Important to know, that in Rust regular expression needs to be compiled before we can use it. The compilation is not cheap. So, the following code introduces a performance problem:
fn is_email(email: &str) -> bool {
let re = Regex::new(".+@.+").unwrap(); // compiles every time the function is called
re.is_match(email)
}
To omit unnecessary performance penalty we should compile regular expression once and reuse its compilation result. This is easily achieved by using lazy_static crate both in global and/or local scopes:
lazy_static! {
static ref REGEX_EMAIL: Regex = Regex::new(".+@.+").unwrap();
} // compiles once on first use
fn is_email(email: &str) -> bool {
REGEX_EMAIL.is_match(email)
}
This may feel different with how regular expressions are used in other programming languages, because some of them implicitly cache compilation results and/or do not expose compilation API at all (like PHP). But if your background is a language like Go or Java, this concept should be familiar to you.
If regular expressions are not powerful enough for your parsing problem, then you are ended up with writing your own parser. Rust ecosystem has numerous crates to help with that:
- nom is a parser combinator library. Nearly most performant among others. Especially good for parsing binary stuff (byte/bit-oriented).

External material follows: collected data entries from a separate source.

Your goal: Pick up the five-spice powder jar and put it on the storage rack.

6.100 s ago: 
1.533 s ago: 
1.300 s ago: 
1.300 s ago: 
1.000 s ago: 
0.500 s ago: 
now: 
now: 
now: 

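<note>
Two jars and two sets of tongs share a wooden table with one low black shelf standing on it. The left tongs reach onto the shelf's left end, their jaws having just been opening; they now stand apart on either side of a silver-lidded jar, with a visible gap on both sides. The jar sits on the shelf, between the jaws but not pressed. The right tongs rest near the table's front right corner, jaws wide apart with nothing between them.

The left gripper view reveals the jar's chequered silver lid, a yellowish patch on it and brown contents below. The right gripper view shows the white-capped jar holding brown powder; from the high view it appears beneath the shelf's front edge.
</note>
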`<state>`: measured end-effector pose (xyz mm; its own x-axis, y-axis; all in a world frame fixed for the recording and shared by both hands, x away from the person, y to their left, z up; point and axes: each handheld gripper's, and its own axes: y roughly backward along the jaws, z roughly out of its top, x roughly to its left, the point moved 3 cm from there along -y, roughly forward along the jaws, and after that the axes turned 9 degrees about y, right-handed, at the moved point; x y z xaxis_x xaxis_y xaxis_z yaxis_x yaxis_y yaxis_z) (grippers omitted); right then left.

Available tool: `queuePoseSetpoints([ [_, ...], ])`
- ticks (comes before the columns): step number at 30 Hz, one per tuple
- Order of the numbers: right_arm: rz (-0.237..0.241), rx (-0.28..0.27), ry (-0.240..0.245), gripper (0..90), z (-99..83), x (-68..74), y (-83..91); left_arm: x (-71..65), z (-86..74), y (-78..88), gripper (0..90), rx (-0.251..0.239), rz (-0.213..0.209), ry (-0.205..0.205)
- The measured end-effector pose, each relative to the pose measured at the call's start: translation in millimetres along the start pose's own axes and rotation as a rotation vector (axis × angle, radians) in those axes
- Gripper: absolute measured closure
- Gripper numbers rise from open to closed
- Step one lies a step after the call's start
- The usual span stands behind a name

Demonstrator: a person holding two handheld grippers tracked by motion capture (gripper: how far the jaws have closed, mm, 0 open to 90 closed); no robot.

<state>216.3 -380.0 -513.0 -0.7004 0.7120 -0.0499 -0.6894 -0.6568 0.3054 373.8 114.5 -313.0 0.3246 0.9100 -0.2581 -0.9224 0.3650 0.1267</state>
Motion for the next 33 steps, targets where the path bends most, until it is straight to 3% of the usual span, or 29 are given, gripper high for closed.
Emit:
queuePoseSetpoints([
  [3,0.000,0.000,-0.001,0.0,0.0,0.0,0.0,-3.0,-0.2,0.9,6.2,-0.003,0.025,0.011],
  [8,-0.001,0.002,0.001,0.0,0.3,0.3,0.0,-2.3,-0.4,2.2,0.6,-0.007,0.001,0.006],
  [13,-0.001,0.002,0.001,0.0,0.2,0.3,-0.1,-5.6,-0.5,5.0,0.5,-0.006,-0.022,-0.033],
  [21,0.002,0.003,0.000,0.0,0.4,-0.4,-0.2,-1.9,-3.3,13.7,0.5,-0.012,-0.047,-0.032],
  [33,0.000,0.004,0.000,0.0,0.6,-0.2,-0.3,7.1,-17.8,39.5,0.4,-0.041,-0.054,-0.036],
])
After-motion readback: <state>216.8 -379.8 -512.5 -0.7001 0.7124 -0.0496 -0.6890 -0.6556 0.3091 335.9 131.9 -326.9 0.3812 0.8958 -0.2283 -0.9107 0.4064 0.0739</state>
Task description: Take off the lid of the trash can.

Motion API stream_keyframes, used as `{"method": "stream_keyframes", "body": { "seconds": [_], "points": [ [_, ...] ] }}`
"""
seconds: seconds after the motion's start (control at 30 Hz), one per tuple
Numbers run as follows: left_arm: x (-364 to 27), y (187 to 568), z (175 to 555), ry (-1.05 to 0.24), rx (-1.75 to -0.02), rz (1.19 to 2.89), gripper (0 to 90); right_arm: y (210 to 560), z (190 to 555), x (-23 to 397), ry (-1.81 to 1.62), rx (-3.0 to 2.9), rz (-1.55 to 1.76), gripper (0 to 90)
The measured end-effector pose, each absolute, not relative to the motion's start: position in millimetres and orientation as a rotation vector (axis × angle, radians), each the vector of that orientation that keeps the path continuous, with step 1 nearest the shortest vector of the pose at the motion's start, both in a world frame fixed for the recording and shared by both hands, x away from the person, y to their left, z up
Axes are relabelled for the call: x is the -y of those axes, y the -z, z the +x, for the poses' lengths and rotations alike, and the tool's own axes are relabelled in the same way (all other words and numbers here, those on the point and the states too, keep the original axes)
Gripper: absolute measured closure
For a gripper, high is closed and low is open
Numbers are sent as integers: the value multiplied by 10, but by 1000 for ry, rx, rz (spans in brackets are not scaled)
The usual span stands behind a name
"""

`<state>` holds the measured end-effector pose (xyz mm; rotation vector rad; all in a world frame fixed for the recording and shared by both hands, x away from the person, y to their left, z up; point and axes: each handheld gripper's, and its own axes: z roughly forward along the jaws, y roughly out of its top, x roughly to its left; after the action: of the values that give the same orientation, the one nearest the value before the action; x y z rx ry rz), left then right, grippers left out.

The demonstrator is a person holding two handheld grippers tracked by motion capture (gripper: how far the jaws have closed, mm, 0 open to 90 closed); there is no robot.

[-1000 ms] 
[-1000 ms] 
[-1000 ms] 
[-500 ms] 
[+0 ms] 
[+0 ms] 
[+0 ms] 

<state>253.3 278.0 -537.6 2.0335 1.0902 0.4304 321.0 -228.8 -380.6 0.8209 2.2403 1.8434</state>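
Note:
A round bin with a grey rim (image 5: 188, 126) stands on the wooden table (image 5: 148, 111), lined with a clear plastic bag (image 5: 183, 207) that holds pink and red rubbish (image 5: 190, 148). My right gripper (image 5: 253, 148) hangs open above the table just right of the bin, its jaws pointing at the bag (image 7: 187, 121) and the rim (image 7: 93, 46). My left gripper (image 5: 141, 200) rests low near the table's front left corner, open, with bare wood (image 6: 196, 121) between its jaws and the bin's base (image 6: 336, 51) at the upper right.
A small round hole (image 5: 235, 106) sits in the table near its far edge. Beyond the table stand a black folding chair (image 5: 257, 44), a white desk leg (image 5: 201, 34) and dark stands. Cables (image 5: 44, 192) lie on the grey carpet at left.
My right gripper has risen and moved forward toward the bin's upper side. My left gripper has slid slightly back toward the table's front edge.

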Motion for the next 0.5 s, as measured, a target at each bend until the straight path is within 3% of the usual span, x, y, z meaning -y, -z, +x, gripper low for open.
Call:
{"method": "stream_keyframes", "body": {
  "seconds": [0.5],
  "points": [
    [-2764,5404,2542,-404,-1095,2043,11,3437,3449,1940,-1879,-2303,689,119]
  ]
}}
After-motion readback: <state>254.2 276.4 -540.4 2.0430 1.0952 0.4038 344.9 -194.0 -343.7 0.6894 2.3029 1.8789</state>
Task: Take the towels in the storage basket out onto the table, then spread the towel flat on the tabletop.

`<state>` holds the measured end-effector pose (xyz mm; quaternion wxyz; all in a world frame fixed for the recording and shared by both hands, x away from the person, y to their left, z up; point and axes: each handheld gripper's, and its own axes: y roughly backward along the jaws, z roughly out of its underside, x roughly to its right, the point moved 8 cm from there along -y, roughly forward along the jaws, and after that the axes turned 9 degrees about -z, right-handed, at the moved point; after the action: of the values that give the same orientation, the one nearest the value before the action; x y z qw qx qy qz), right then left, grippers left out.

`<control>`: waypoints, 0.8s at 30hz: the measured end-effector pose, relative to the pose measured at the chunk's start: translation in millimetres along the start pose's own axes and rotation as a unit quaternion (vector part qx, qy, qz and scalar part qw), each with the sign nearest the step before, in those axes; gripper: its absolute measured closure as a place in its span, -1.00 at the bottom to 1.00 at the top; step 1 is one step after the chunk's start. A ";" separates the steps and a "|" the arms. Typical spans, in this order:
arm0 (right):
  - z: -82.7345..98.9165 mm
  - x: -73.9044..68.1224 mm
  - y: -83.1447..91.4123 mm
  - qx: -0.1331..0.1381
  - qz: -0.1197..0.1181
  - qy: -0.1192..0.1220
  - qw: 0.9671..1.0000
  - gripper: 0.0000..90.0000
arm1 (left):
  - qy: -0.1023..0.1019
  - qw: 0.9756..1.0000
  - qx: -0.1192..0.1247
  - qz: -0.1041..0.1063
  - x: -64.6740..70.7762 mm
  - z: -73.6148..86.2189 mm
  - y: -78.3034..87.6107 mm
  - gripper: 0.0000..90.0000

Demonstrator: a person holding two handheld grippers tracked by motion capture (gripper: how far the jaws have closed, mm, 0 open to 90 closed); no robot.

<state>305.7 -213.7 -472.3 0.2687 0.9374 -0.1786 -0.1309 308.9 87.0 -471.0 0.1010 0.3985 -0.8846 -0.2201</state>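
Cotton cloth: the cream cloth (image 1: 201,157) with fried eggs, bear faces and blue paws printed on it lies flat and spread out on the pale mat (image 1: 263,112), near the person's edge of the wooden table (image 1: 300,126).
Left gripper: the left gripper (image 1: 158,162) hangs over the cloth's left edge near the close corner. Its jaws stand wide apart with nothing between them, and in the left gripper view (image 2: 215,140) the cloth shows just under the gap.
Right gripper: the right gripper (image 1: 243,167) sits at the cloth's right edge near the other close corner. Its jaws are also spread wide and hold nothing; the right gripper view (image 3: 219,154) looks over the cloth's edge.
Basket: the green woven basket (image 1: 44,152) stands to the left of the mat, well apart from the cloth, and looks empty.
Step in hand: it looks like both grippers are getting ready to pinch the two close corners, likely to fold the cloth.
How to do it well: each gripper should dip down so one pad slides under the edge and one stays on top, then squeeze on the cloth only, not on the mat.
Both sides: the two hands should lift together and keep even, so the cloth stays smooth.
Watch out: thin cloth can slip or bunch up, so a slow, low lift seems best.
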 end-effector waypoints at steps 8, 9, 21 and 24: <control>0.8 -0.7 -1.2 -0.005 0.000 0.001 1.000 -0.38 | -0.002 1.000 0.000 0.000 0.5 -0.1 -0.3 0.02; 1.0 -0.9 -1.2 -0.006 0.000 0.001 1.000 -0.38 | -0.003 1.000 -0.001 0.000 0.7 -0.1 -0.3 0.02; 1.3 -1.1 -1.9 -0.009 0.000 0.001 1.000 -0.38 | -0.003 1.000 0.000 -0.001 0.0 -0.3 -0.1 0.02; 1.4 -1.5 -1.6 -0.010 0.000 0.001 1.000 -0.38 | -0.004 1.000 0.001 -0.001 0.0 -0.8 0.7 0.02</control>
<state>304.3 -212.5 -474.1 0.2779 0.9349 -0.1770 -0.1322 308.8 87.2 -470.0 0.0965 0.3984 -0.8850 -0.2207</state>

- pest is a general purpose parser, which uses PEG (parsing expression grammar) as input and derives parser's code for it.
- lalrpop is a parser generator framework, which generates LR(1) parser code from custom grammar files.
- combine is an another parser combinator library, inspired by the Haskell library Parsec.
For better understanding parsing problem and approaches, read through the following articles:
Given the following Rust fmt
syntax grammar:
format_spec := [[fill]align][sign]['#']['0'][width]['.' precision][type]
fill := character
align := '<' | '^' | '>'
sign := '+' | '-'
width := count
precision := count | '*'
type := identifier | '?' | ''
count := parameter | integer
parameter := argument '$'
Implement a parser to parse sign
, width
and precision
from a given input (assumed to be a format_spec
).
Provide implementations in two flavours: regex-based and via building a custom parser.
Prove your implementation correctness with tests.